TASK INPUT -

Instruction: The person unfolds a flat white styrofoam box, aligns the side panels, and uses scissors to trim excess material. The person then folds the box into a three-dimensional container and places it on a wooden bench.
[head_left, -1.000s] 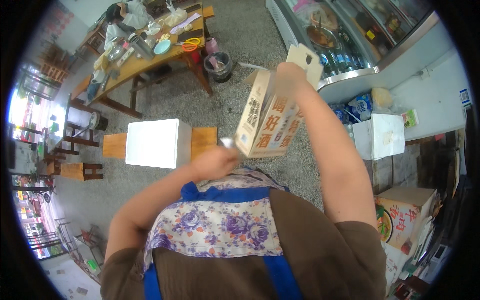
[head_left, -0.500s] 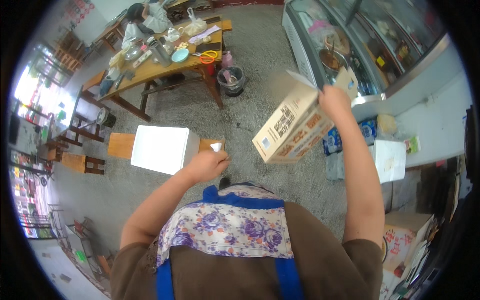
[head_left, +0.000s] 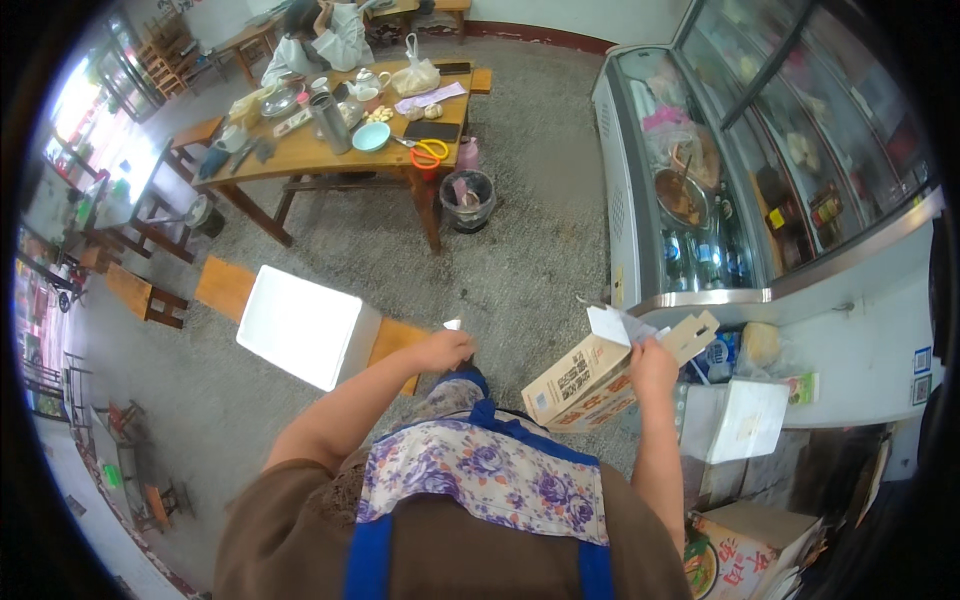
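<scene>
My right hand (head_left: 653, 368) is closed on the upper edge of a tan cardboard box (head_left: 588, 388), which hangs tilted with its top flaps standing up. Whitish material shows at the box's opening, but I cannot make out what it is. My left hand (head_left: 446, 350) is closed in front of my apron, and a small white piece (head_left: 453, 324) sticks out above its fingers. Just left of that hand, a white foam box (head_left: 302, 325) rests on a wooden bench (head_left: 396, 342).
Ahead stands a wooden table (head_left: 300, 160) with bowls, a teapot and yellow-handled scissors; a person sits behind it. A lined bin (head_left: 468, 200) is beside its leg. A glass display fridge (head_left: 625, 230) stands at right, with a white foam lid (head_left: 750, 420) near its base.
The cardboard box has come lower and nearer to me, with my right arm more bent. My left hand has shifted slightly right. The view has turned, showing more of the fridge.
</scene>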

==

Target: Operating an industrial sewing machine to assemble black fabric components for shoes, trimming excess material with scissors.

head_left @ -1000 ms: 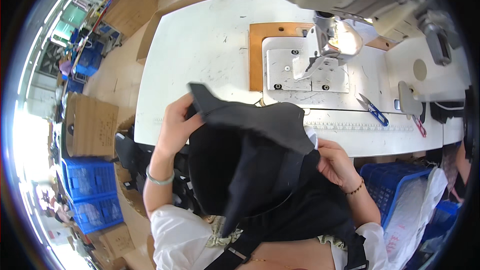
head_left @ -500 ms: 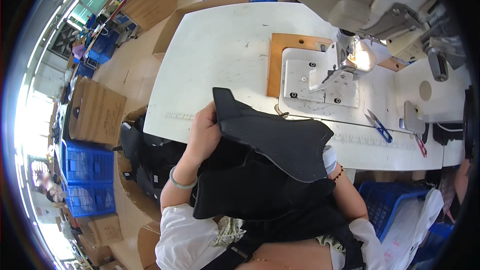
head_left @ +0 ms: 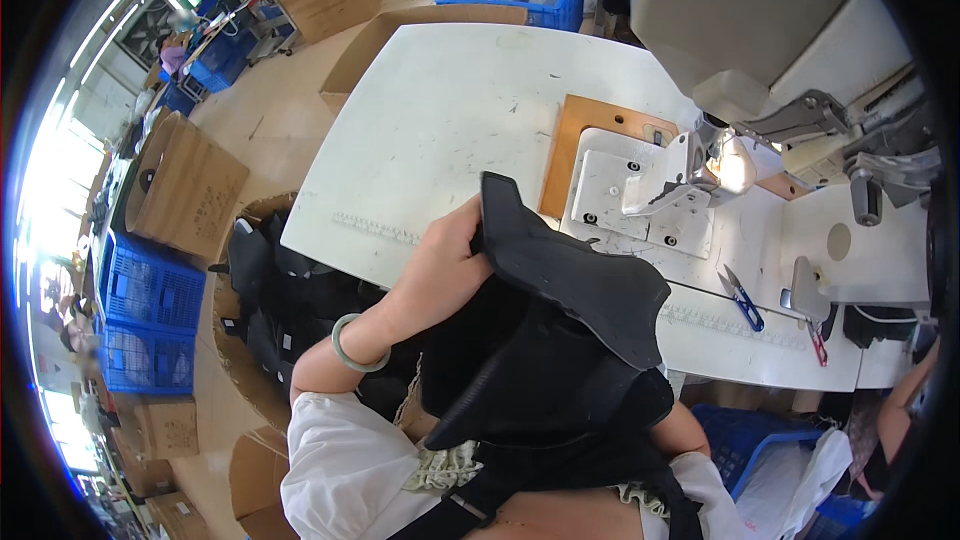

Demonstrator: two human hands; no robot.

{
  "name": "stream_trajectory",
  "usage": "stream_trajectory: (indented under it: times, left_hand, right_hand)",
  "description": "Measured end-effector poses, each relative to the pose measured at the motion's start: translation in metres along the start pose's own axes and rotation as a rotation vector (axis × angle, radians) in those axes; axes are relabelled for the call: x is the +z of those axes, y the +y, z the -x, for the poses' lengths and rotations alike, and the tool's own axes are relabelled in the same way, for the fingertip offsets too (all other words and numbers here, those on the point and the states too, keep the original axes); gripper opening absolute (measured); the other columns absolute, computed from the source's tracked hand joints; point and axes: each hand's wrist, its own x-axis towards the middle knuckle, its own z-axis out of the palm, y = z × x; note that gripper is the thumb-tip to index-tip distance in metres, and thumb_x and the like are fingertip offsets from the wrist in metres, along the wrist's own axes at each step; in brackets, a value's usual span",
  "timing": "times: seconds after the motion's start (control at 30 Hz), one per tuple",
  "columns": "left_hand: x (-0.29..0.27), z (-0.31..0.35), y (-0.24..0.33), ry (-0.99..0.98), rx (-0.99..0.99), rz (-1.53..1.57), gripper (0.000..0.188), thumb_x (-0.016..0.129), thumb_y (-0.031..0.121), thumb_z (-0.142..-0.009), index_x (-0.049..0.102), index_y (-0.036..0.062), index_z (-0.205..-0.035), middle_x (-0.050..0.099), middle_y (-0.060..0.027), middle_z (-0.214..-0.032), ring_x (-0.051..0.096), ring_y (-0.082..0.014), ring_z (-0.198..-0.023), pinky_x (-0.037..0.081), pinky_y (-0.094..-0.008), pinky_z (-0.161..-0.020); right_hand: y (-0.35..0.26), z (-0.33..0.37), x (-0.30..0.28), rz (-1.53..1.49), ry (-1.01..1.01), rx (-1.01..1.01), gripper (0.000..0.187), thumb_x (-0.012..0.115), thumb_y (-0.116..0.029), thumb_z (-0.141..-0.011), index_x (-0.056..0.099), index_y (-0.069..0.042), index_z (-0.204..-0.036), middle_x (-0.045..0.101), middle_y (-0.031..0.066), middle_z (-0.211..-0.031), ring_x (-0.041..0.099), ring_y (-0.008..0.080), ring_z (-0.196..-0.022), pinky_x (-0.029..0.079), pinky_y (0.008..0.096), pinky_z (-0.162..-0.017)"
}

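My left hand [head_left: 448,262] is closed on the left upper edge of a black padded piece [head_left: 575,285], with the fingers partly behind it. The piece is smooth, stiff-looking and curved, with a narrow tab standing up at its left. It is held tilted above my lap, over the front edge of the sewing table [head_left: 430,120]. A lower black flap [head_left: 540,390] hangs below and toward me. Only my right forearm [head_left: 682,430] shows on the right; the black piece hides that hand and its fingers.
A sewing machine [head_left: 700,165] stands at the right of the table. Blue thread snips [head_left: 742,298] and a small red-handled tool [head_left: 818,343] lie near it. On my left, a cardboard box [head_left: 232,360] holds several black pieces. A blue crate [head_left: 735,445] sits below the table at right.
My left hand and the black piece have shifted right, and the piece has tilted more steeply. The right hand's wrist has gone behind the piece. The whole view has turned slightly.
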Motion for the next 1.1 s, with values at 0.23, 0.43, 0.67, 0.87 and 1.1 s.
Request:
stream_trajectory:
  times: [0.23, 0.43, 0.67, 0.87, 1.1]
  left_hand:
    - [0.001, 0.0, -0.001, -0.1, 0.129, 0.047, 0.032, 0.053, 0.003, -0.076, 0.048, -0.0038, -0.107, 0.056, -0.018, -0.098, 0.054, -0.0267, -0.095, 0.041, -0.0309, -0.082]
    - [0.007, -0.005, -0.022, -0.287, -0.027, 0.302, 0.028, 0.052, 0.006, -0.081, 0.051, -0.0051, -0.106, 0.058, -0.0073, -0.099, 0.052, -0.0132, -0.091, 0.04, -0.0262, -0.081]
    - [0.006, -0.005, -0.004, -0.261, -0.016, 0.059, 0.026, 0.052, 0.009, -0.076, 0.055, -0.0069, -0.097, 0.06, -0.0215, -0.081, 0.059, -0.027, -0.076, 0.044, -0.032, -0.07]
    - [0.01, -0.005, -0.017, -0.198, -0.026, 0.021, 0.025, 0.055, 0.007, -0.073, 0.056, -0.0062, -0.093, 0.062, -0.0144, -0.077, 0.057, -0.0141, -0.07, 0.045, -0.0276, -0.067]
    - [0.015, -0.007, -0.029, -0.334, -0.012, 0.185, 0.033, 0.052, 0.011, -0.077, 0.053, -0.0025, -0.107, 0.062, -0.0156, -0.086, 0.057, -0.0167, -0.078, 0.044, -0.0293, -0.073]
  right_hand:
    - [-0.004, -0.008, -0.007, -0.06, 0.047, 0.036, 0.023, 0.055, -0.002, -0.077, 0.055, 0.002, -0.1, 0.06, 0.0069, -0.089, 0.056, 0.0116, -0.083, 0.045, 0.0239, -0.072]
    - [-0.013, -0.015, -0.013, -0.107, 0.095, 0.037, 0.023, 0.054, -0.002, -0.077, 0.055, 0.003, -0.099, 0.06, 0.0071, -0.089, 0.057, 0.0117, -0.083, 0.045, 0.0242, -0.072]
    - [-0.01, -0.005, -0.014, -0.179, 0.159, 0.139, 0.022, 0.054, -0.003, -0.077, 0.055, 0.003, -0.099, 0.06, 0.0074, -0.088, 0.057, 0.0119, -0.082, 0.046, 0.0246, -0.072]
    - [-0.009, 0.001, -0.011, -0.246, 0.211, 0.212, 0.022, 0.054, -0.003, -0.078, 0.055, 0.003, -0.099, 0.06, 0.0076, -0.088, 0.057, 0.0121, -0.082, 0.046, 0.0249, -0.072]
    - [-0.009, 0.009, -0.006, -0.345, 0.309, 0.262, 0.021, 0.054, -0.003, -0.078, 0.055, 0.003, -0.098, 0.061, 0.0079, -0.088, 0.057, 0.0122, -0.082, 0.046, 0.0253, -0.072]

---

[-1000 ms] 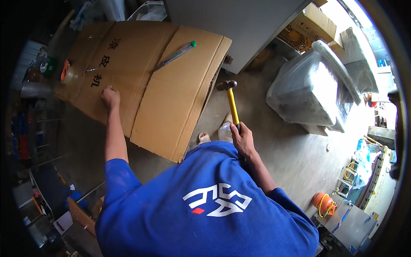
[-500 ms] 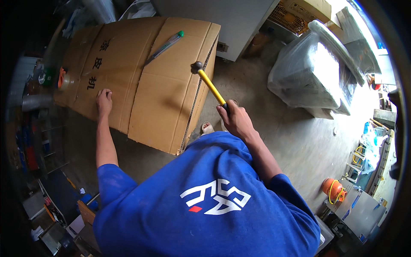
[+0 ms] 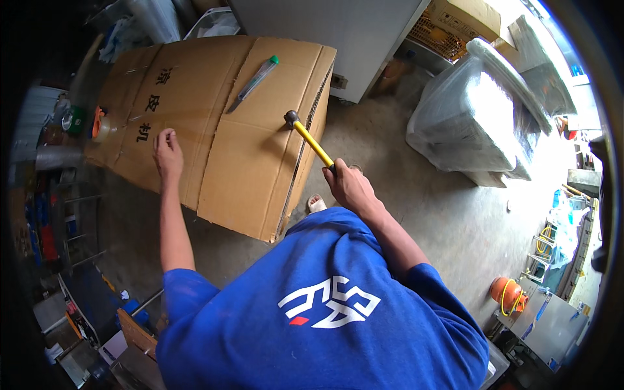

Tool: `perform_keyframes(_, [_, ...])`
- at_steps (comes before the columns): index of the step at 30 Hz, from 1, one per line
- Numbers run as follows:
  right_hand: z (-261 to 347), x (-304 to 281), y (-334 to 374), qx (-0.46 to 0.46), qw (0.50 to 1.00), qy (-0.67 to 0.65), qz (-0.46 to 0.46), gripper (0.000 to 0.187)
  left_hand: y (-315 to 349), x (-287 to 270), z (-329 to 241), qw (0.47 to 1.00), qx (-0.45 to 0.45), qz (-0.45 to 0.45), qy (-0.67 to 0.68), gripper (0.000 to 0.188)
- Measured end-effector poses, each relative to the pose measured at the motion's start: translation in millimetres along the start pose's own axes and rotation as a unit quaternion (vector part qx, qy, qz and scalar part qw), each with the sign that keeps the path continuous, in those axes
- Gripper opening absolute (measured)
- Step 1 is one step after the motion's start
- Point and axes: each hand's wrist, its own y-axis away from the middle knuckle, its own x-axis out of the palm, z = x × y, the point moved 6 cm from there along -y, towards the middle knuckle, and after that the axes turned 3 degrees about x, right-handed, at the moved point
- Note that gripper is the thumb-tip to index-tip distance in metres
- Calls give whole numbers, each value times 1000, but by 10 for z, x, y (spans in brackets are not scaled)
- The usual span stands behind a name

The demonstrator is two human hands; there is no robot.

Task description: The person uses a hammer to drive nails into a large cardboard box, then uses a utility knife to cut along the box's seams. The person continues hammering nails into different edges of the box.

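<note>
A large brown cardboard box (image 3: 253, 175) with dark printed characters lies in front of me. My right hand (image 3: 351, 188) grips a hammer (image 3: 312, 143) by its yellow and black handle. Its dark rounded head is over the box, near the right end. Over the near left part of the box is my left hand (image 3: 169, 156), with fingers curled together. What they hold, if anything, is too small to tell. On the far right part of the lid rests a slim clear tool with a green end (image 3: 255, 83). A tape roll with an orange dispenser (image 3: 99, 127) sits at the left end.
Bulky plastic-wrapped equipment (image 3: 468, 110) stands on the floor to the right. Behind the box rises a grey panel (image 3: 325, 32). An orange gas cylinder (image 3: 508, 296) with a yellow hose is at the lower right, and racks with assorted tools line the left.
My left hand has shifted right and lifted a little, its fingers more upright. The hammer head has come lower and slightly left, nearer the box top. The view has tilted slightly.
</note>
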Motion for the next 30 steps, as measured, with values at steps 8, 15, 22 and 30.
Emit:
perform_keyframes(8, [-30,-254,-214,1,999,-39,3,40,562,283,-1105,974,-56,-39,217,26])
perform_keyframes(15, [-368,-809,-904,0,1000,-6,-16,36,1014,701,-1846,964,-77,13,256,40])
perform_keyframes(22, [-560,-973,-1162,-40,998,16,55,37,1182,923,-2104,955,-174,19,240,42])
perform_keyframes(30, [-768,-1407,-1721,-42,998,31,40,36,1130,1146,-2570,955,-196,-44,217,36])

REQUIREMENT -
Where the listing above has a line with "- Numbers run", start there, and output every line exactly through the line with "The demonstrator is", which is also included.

TASK RESULT -
- Numbers run as follows:
  right_hand: z (-261 to 347), x (-304 to 281), y (-334 to 374), qx (-0.46 to 0.46), qw (0.50 to 1.00), qy (-0.67 to 0.65), qz (-0.46 to 0.46), gripper (0.000 to 0.187)
  left_hand: y (-315 to 349), x (-287 to 270), z (-329 to 241), qw (0.47 to 1.00), qx (-0.45 to 0.45), qz (-0.45 to 0.45), qy (-0.67 to 0.68), gripper (0.000 to 0.188)
- Measured end-effector poses, each relative to the pose measured at the motion's start: translation in millimetres along the start pose's own axes and rotation as a unit quaternion (vector part qx, qy, qz and scalar part qw), each with the sign that keeps the path continuous, in those axes
- Gripper opening absolute (measured)
- Step 1 is one step after the motion's start
- Point and axes: each hand's wrist, its own y-axis away from the middle knuckle, its own x-axis out of the palm, z = x × y, the point moved 6 cm from there along -y, towards the middle knuckle, and after that the axes turned 3 degrees about x, right-handed, at the moved point
- Note that gripper is the thumb-tip to index-tip distance in metres
- Calls give whole numbers, each value times 1000, but by 10 for z, x, y (spans in brackets are not scaled)
- The usual span stands behind a name

The demonstrator is two human hands; there is no robot.

This output is complete.